YOUR INSTRUCTIONS:
Look through the listing below, find every line with the string "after", and copy it.

SOURCE INFORMATION:
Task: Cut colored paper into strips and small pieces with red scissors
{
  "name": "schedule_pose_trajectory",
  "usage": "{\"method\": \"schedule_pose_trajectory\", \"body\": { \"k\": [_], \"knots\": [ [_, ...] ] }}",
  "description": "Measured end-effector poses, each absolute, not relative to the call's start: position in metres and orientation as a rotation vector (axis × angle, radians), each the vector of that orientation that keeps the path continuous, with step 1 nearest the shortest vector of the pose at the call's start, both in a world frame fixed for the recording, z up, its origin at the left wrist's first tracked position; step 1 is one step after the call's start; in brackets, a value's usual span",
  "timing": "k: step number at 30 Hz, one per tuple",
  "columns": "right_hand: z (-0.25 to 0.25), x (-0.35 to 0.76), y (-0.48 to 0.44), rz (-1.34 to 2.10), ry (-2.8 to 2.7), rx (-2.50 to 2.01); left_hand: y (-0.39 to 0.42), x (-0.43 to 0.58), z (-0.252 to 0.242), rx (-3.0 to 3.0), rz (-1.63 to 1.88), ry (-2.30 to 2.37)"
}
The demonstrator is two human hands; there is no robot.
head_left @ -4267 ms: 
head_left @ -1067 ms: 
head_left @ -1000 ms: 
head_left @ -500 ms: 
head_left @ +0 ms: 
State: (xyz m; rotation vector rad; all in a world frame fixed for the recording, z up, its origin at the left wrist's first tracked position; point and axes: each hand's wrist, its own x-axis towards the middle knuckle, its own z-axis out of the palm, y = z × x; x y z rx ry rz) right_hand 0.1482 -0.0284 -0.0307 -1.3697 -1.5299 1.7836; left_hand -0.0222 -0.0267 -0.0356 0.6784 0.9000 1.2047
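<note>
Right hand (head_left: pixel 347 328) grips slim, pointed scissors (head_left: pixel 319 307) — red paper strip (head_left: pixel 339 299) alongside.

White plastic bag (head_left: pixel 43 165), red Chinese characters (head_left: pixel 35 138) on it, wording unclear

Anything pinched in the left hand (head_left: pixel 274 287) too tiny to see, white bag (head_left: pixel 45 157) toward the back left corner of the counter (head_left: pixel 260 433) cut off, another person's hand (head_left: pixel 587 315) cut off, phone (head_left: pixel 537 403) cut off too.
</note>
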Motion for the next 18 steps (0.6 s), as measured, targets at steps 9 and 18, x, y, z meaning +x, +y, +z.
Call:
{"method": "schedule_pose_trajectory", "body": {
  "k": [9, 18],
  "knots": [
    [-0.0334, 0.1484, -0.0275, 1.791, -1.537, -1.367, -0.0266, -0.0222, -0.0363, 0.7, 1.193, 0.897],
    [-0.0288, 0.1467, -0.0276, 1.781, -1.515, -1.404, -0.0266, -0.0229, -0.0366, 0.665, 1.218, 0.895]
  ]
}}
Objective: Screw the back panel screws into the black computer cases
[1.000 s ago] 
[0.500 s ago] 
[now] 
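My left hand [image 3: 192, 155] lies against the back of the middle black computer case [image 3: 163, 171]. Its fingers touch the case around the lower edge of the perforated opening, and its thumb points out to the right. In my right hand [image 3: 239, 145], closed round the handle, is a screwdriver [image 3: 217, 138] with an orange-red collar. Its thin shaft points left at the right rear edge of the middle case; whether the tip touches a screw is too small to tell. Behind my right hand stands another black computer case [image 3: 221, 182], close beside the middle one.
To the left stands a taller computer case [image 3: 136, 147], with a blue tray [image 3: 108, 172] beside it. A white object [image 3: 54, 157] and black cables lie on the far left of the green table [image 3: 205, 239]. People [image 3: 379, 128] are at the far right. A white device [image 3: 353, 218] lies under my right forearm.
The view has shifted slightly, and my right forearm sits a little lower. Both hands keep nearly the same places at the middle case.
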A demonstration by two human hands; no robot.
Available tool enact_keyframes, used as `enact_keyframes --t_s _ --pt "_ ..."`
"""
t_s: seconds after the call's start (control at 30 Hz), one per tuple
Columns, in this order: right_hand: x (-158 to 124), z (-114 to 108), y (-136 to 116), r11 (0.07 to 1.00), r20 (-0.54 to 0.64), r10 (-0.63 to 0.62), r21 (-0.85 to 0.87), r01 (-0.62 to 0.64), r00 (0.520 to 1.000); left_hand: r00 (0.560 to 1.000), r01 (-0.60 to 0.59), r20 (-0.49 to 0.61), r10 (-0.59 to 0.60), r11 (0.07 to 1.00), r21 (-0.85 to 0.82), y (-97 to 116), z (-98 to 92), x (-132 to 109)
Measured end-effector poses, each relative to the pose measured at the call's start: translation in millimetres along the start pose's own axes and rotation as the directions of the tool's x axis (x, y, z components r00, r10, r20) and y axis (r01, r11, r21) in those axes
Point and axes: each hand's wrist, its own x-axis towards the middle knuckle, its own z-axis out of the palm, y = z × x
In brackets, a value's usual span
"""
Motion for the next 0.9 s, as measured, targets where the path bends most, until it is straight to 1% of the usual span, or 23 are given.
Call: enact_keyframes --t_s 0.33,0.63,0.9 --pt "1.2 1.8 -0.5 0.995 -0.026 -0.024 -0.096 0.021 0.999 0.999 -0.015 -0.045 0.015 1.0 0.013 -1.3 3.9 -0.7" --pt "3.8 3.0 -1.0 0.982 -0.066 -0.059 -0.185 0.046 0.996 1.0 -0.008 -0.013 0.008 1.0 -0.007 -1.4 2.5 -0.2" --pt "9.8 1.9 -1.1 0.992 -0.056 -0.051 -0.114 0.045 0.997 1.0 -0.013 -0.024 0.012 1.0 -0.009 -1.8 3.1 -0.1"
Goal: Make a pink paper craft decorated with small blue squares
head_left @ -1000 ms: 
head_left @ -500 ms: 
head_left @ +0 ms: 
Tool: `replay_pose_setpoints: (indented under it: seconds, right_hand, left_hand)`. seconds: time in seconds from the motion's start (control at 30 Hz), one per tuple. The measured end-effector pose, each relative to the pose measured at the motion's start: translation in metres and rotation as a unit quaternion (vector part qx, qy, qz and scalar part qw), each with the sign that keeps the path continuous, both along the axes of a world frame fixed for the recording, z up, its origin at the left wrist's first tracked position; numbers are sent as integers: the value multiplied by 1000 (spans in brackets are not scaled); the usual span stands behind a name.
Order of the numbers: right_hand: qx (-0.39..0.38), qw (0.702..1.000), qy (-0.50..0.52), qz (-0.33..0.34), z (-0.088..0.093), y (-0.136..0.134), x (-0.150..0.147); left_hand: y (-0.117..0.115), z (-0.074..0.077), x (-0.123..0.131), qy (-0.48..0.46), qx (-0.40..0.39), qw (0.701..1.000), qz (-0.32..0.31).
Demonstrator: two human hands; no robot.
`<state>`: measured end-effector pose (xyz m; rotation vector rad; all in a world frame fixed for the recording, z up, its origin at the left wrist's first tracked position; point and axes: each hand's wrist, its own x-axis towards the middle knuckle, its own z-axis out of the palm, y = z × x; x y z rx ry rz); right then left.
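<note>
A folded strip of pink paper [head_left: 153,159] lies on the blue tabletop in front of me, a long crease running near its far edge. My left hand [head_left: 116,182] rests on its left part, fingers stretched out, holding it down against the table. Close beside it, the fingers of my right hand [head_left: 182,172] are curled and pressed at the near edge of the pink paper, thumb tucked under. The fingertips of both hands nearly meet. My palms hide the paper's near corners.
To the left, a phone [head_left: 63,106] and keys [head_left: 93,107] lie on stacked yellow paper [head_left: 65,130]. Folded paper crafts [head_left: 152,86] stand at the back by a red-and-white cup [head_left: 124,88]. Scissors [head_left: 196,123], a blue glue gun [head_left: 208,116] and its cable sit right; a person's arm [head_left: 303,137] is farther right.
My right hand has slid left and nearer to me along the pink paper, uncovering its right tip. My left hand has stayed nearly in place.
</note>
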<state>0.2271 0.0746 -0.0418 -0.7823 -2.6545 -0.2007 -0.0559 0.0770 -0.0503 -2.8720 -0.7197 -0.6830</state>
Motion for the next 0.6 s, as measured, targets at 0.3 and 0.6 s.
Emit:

RESPONSE AREA:
  "description": "Measured end-effector poses, each absolute, not relative to the call's start: position in metres and orientation as a rotation vector (axis × angle, radians), each the vector of that orientation that keeps the path continuous, with step 1 nearest the shortest vector of the pose at the call's start, both in a world frame fixed for the recording, z up, its origin at the left wrist's first tracked position; step 1 is one step after the call's start; in brackets, a value's usual span",
t_s: seconds after the call's start (control at 30 Hz), one per tuple

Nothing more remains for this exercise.